However, much more funding to support preventive care research is urgently needed,” he says. That is especially true given that late last year Congress slashed all $30.5 million from the 2006 federal budget, which would have provided training and incentives for geriatric preventive health providers, such as doctors, dentists, dietitians, and social workers.
Complex government regulations regarding fee reimbursement can make it hard for doctors to provide preventive care. “An annual physical does not have a reimbursement code from Medicare. Only about 20 percent of older people get such a physical. I favor it because it lets me address patients’ needs.
“For example, if I see an 85-year-old here in Sedgebrook’s Medical Center who has arthritis developing in his hip, I can suggest an exercise program in the on-site Fitness Center that might help,” says Elliott Kroger, M.D., Erickson HealthSM physician at Sedgebrook, a community in Illinois built and managed by Erickson.

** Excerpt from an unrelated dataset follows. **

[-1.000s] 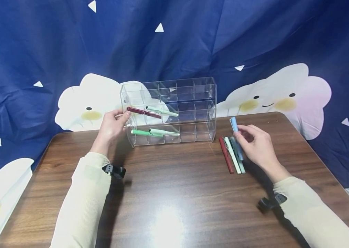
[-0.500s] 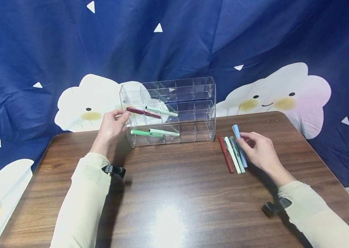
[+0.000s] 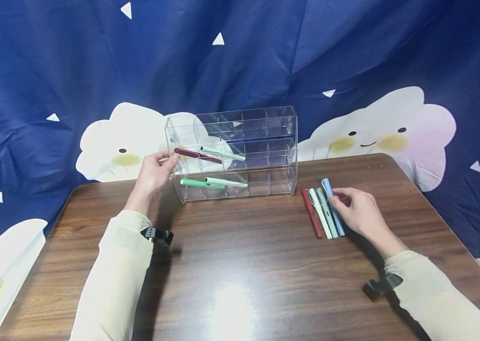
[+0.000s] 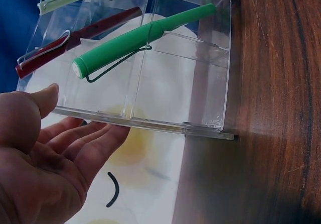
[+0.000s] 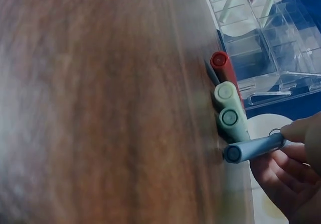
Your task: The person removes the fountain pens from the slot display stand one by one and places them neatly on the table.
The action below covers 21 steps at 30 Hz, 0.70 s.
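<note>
A clear acrylic pen rack (image 3: 282,175) with tiered compartments stands at the back of the table. My left hand (image 3: 154,175) grips its left side edge, thumb toward the front and fingers behind. A dark red pen (image 3: 197,155) and a pale green pen (image 3: 223,153) lie slanted across the middle tier. Below them lie a bright green pen (image 4: 120,45) and another pale green pen (image 3: 227,182). My right hand (image 3: 361,210) pinches a light blue pen (image 3: 326,185) by its capped upper part. The lower end reaches the tabletop, beside a grey-green pen (image 3: 328,215).
To the left of the grey-green pen lie a white-green pen (image 3: 320,213) and a red pen (image 3: 311,213), side by side on the wooden table (image 3: 206,265). Behind the table hangs a blue curtain (image 3: 257,61) with cloud faces.
My right hand has lowered the light blue pen and moved it slightly right and nearer, from above the grey-green pen to the right end of the row. My left hand has stayed put.
</note>
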Tool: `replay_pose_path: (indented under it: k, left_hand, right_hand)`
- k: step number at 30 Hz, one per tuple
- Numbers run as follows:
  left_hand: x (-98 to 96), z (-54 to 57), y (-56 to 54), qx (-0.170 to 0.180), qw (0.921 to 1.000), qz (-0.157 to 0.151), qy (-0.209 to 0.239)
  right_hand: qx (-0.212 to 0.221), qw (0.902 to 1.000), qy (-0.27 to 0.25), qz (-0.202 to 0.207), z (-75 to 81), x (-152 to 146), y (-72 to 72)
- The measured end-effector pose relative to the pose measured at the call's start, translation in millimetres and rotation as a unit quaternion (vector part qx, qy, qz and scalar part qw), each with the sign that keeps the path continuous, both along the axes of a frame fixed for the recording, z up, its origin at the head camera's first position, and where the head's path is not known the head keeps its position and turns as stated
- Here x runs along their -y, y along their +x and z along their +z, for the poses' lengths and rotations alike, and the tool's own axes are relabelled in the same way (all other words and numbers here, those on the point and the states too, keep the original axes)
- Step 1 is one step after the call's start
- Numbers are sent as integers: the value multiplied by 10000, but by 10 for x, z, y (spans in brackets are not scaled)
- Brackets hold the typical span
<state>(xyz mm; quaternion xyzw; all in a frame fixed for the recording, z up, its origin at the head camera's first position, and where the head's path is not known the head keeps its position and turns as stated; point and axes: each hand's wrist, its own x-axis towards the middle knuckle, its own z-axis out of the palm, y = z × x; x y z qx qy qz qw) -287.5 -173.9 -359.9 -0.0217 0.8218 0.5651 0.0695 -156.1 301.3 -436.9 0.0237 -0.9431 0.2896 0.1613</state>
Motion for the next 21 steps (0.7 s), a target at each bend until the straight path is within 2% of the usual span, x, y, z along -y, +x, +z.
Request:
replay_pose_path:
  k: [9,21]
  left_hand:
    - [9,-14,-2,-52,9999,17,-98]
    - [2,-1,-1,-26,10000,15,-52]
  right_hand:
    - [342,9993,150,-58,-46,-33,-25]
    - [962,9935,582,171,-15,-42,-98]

The tremendous savings offered by true preventive care is becoming too attractive for everyone in the health care industry to ignore. “It makes much more sense to spend relatively few dollars on a bone density test, plus training classes to prevent an individual from falling, instead of $40,000 to repair their hip fracture,” says Narrett.
Taler agrees. He is co-founder of a program in D.C. called HouseCalls, which brings physicians to the 5 or 10 percent of older people who aren’t well enough to come to the doctor. “It makes more sense to pay $100 for a house call instead of paying for an emergency room visit which, with 9-1-1 costs, can cost $2,000,” he says. That $2,000 gets especially costly when one considers the results of one four-year study: 20 percent of all hospitalizations for Medicare-age people were preventable.
Types of Preventive Care
Taler says there are actually several layers of preventive medicine. “There is primary preventive care, in which you encourage healthy lifestyle choices to prevent (as much as possible) certain conditions, like high blood pressure or diabetes. Secondary preventive care initiates screening tools to catch potential problems before they become chronic,” he says. Among the latter are blood sugar and cholesterol tests. For many older people, the third level of preventive care on Taler’s list is even more prevalent. “They already have a chronic condition, like diabetes. The goal at that point is to prevent additional problems, like high blood pressure, from occurring,” he says.
What’s Being Done
Within the Erickson HealthSM system there are many techniques for providing various levels of preventive care. There are regular screenings for heart disease, blood pressure, bone density, sugar levels, and more. Easy access to numerous fitness activities (including yoga, dancing, and tai chi). A Fitness Center that meets International Council on Active Aging standards for exercise centers for older adults is supervised and gives residents a wide range of health-enhancing options.
There are more aggressive preventive programs, like the Fall-Proof program available in many communities built and managed by Erickson. (See the May ’06 story online at
www.EricksonTribune.com.) It is designed to enhance balance and strength, and prevent falls which cause 1.5 million fractures each year in people age 65 and older. If you are not a resident of a community built and managed by Erickson, and don’t have access to the aforementioned preventive options, don’t despair. A little research may find one or more in your area.
Consider Taler’s HouseCalls program, whose main focus is tertiary prevention. It is a preventive health plan for older adults that hasn’t waited for HHS funding to sprout. “Each doctor can only see about four or five patients in a half-day, so you can’t generate the income to cover an office. That’s why the program runs out of our hospital. If you support this population, you actually generate revenue down the line for the hospital; you create loyalty,” says Taler.
Another preventive program is PEPPI, the Peer Exercise Program to Promote Independence sponsored by local Area Agencies on Aging (AAA). It is more of a primary preventative; older adults lead their peers in exercises (including simple walking) to promote and maintain their fitness. Check your phone book’s blue pages or go online for links to local AAAs at www.n4a.org.
The Time to Invest Is Now
“More funding in preventive care by government, business, and the non-profit sector is urgently needed if we are to begin to address the widely anticipated deficit associated with current Social Security, Medicare, and Medicaid entitlements. We need to invest substantially in this area, soon,” says Parrish.
“Ultimately, providing good preventive care to older Americans will save money for the taxpayers who fund the Medicare budget. Without such care, the Congressional Budget Office estimates that the budget is currently projected to grow from 372 billion in 2006, to more than $900 billion in ten years,” says Narrett.